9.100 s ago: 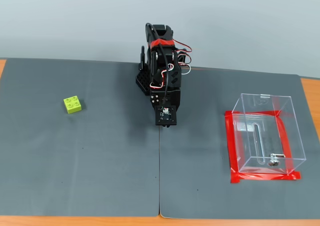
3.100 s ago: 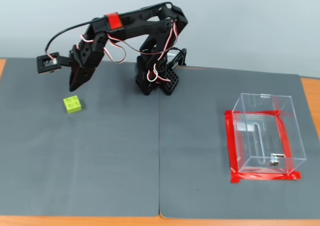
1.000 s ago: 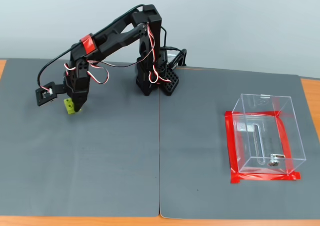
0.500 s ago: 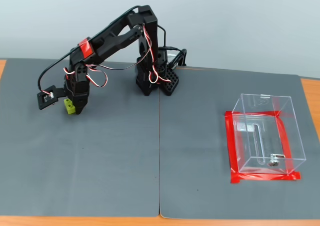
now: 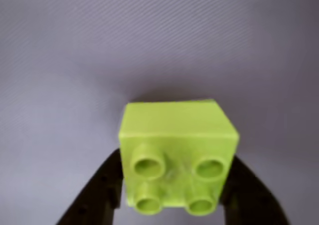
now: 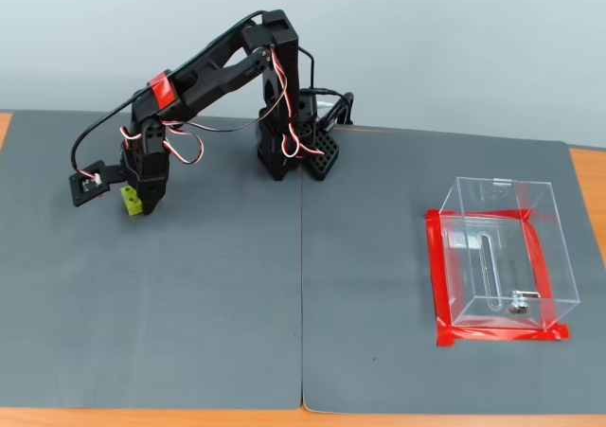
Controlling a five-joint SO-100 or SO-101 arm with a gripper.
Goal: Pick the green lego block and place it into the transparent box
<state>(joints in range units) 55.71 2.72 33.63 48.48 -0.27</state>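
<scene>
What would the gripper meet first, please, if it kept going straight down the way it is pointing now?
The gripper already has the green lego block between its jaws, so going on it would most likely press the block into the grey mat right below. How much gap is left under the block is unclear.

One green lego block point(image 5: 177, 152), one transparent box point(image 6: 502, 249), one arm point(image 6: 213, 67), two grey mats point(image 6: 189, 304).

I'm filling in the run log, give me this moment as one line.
phase: grasp | gripper: fingers either side of block, on mat | box: empty, far right in fixed view
</scene>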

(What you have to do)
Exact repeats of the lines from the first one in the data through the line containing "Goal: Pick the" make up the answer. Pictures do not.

(Result of this exercise)
9.100 s ago: 
3.100 s ago: 
1.000 s ago: 
0.500 s ago: 
now: 
now: 
Controlling a five-joint SO-100 or SO-101 arm with a gripper.
Goal: Pick the green lego block and place it into the transparent box

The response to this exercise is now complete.